> [Records shown]
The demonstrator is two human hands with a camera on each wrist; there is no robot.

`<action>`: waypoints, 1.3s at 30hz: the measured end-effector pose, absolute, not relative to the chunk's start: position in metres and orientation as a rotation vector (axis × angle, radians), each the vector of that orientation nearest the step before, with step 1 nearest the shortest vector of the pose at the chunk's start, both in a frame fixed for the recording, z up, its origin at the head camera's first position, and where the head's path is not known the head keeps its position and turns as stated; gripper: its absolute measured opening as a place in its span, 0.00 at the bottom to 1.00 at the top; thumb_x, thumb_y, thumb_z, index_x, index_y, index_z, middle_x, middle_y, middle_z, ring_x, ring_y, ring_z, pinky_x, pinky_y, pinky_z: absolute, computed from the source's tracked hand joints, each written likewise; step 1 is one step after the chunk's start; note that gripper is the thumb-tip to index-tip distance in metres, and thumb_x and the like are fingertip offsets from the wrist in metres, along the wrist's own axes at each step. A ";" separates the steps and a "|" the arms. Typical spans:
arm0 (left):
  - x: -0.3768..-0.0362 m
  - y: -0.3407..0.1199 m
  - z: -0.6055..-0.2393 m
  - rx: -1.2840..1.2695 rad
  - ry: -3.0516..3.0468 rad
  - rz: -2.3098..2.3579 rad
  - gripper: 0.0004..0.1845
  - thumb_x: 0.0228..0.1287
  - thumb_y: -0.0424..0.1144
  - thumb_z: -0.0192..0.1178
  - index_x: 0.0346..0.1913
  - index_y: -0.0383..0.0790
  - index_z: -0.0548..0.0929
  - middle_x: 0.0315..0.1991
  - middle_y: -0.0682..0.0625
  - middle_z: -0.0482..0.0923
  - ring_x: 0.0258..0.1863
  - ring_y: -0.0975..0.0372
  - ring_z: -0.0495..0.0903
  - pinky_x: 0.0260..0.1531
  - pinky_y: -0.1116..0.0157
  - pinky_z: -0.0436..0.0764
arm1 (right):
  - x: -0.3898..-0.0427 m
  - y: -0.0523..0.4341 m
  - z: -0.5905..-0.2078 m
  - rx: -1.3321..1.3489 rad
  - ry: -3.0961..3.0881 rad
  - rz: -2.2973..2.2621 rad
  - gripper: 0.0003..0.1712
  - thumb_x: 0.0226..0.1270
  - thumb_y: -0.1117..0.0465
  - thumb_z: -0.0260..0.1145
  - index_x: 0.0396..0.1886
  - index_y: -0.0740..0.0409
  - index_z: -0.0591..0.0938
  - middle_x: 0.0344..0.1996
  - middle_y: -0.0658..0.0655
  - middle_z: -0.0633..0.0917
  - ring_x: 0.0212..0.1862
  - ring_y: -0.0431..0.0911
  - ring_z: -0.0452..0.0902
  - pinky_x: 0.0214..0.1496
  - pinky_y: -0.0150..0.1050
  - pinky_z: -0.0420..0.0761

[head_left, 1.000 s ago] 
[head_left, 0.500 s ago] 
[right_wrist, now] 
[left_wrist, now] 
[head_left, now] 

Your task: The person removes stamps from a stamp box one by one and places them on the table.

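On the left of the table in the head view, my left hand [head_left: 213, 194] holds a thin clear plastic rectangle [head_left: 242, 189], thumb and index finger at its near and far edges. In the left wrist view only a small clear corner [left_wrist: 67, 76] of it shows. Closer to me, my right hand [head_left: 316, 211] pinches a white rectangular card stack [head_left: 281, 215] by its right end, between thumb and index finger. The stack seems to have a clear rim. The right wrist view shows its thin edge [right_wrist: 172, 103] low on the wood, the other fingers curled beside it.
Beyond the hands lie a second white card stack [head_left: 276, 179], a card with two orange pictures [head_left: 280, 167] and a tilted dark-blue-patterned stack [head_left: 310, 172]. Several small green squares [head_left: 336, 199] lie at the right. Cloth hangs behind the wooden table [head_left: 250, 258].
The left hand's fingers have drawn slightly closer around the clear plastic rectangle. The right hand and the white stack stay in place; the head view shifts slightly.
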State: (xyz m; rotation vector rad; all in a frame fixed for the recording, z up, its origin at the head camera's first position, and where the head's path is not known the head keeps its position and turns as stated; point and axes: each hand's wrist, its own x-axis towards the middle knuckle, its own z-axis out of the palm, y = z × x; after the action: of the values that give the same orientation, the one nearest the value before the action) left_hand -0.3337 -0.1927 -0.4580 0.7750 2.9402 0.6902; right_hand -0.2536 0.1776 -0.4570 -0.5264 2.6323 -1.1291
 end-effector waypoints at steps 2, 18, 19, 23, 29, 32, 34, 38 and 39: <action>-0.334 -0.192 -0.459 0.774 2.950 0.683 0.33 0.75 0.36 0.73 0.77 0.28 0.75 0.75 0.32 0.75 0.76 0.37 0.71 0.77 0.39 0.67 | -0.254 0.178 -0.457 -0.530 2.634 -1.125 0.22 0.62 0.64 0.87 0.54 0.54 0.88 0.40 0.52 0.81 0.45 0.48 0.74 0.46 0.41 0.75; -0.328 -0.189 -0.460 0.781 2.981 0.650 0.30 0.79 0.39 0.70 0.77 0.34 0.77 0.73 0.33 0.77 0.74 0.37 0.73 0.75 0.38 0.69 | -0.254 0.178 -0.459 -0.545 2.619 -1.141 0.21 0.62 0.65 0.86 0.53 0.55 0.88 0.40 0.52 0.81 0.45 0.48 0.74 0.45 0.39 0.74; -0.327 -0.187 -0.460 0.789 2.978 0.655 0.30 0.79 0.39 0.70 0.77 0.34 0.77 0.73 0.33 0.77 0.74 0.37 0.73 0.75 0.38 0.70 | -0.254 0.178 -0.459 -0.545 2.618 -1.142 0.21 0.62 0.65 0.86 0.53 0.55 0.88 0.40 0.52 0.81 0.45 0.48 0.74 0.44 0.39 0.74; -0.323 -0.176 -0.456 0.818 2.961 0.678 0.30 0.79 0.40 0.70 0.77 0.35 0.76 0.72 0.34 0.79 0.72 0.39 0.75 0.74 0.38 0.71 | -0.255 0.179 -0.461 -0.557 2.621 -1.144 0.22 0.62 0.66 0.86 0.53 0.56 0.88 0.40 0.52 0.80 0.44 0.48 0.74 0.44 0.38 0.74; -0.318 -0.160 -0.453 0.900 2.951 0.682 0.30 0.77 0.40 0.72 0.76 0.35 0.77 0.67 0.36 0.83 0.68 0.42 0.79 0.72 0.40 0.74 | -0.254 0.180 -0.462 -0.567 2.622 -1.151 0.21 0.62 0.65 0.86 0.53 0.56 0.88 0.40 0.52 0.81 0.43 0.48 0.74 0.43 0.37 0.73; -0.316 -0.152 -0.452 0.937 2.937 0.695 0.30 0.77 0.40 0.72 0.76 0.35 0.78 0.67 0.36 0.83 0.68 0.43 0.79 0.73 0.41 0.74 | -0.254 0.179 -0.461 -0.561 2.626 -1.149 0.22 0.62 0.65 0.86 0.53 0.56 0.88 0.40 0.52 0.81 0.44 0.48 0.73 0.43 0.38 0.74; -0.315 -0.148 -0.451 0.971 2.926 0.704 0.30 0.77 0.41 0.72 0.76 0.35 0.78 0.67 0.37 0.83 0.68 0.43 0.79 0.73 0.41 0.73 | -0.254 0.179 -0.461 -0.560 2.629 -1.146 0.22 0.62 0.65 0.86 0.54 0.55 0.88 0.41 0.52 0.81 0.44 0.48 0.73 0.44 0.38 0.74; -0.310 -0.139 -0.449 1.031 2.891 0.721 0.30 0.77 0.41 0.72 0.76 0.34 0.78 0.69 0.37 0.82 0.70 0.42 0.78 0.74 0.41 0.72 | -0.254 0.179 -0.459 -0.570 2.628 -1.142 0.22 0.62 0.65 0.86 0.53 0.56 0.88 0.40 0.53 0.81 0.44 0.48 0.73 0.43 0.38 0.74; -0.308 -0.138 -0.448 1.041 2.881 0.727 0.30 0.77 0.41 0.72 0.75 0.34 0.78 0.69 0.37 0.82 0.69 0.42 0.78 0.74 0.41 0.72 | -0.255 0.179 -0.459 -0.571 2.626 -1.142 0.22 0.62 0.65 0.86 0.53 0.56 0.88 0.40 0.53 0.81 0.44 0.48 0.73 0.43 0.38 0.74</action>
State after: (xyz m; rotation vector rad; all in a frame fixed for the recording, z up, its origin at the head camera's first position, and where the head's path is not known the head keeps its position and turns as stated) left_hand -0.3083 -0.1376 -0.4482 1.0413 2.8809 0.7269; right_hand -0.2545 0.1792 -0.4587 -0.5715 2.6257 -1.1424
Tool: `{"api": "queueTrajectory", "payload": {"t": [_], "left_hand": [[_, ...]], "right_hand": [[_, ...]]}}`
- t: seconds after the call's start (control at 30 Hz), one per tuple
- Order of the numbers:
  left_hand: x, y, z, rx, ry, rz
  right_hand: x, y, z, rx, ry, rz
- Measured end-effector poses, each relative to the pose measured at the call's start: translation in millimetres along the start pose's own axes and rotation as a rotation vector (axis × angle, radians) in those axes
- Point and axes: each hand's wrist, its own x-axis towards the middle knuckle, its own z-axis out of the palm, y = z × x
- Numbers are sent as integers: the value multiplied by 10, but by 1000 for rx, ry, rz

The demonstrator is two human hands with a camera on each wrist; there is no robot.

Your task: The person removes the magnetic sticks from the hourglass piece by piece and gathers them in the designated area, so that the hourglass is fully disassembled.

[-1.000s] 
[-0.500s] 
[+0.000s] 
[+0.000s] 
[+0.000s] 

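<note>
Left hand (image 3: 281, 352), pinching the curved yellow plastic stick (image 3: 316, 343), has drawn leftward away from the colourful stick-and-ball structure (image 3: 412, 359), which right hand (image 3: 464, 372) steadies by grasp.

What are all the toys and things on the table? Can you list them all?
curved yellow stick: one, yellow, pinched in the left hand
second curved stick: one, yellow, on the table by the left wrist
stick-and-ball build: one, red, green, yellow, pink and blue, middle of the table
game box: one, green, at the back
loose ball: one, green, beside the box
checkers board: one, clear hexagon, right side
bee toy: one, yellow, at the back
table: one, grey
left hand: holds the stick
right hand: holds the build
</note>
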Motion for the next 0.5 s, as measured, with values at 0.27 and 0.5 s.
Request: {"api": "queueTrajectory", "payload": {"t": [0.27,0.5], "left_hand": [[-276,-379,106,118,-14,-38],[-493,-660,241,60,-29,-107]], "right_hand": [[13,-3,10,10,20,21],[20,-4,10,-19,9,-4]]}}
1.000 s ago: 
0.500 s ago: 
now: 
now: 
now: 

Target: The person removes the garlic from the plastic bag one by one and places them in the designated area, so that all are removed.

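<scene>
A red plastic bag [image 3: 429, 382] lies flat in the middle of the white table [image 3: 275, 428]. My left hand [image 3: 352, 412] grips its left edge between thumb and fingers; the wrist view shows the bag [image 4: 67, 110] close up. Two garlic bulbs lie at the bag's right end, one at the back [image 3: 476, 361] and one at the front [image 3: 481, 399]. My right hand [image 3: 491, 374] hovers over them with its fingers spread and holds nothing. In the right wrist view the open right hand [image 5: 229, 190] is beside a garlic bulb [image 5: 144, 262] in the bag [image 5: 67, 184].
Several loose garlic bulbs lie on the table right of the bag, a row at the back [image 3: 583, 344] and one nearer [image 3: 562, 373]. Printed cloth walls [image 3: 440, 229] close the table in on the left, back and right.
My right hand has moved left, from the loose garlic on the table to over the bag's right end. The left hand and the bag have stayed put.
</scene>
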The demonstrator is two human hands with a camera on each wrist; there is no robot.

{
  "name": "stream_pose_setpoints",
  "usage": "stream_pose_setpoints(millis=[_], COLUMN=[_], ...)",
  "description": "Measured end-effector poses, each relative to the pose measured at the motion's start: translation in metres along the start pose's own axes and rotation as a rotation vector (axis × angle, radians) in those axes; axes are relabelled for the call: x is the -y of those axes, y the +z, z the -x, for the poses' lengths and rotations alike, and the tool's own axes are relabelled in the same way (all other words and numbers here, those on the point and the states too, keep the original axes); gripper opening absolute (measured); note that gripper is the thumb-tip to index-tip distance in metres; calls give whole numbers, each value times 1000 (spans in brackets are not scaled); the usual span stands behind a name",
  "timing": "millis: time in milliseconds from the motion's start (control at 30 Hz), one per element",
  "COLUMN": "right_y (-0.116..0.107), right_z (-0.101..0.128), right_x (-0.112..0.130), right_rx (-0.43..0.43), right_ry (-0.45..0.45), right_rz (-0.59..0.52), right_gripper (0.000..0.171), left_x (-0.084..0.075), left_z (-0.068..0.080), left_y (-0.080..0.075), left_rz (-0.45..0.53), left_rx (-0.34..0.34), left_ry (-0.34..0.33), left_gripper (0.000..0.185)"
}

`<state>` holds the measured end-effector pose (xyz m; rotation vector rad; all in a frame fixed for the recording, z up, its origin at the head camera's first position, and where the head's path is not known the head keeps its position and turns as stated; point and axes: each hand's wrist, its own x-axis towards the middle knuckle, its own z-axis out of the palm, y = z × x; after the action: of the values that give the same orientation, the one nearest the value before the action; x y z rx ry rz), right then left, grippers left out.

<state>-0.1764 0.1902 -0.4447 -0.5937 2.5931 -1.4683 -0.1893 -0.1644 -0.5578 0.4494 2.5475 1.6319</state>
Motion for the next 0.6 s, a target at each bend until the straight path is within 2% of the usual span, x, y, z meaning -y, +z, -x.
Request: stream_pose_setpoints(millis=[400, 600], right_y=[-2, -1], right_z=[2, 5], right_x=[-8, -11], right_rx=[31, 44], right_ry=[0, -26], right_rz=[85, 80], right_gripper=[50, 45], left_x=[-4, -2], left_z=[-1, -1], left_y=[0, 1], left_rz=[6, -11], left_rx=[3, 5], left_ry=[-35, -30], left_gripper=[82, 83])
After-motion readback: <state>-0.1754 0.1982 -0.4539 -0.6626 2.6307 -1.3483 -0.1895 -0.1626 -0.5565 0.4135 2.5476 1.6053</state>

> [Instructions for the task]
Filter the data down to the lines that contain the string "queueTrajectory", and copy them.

> [Written response]
Tool: `{"api": "queueTrajectory", "payload": {"t": [_], "left_hand": [[_, ...]], "right_hand": [[_, ...]]}}`
Request: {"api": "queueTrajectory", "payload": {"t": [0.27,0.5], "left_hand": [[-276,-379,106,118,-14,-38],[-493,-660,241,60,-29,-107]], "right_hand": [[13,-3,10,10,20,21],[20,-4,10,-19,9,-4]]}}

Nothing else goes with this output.